Quels sont les traitements actuellement disponibles ?
Il existe deux inhibiteurs des récepteurs TRK : le larotrectinib (Vitrakvi) et l’entrectinib (Rozlytrek). Tous deux approuvés par la FDA aux Etats-Unis, l’entrectinib est accessible en France grâce à un essai clinique et le larotrectinib dispose d’une ATU de cohorte. Ce dernier a été homologué en septembre par l’agence européenne du médicament et est en procédure d’évaluation par la Haute Autorité de Santé (HAS).
Comment la HAS va-t-elle pouvoir évaluer ces thérapies sans précédent ?

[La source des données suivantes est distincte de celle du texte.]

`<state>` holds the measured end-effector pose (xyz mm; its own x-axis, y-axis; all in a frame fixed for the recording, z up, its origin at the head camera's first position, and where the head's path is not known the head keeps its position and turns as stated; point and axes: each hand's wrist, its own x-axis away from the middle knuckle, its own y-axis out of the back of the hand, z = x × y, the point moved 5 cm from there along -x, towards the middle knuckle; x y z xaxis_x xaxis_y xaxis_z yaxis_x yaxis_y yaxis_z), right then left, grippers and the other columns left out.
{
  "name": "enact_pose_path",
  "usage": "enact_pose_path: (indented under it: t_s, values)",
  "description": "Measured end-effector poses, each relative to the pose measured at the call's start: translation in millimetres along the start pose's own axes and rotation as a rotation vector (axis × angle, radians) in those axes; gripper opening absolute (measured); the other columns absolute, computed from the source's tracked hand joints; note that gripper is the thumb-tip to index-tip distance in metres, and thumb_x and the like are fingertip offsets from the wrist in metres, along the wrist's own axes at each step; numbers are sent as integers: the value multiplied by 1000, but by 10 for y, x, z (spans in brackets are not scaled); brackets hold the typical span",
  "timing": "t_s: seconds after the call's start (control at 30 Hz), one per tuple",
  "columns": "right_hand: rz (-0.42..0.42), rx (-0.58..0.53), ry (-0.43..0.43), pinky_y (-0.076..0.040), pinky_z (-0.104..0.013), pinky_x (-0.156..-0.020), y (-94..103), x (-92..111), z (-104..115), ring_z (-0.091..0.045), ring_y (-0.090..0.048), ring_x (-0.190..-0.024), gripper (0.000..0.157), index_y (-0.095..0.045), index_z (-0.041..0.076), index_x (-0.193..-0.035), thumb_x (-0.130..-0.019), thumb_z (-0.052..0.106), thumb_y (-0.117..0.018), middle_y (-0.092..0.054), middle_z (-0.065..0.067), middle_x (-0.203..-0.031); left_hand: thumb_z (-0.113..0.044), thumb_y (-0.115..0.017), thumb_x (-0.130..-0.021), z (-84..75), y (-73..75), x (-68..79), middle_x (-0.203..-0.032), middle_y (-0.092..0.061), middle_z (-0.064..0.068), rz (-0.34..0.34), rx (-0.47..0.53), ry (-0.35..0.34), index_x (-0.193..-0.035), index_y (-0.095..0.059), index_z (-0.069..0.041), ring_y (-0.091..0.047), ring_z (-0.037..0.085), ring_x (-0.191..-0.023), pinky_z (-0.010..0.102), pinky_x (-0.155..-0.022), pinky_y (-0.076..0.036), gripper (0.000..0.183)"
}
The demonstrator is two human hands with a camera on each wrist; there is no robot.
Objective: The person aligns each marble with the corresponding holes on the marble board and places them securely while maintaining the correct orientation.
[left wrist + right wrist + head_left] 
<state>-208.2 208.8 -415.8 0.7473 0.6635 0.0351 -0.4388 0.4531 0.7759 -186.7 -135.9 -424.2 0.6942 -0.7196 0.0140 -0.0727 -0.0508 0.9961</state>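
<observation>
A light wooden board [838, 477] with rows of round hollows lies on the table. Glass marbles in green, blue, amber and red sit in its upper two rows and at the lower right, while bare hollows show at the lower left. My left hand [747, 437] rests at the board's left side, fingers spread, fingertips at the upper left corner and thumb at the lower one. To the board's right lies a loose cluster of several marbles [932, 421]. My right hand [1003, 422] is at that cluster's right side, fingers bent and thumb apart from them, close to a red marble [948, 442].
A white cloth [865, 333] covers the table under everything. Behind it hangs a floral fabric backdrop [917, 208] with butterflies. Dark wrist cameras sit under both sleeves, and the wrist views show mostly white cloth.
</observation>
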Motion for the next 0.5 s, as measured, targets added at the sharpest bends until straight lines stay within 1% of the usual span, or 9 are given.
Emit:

Nous n’avons pas l’histoire naturelle de cette maladie, ni de standards pour ces sous-groupes moléculaires tumoraux jusqu’alors mélangés à d’autres sous-types. L'amélioration du service médicale rendu n’a donc pas de sens, et il n’y a pas vraiment de moyen de faire une étude randomisée… De plus, il s’agit d’une nouvelle forme d’oncologie, très transversale, où c’est l’anomalie moléculaire qui oriente la décision thérapeutique quel que soit l’organe d’origine du cancer.
Pourtant, quelle est l’efficacité de ces traitements ?
Le service médical rendu par ces traitements est remarquable car ils procurent des taux de reponse élevés dans tous les sous-types histologiques : 70 % des patients traités ont une régression volumétrique majeure de leur maladie, avec des durées de réponse prolongées (supérieures à 20 mois) et une médiane de survie sans progression autour de 20 mois. C’est une révolution majeure pour ces patients qui bénéficient dorénavant d’une solution thérapeutique efficace, avec très peu de toxicités.
D’autres molécules se développent-elles ?
Il existe des inhibiteurs des récepteurs TRK de 2e génération (LOXO-195, TPX-105), déjà en essai clinique, qui bloquent certaines des mutations de résistances observées chez les patients en rechute à un inhibiteur de 1re génération (entretinib et larotrectinib). Ils peuvent permettre à ces patients en échec de répondre à nouveau.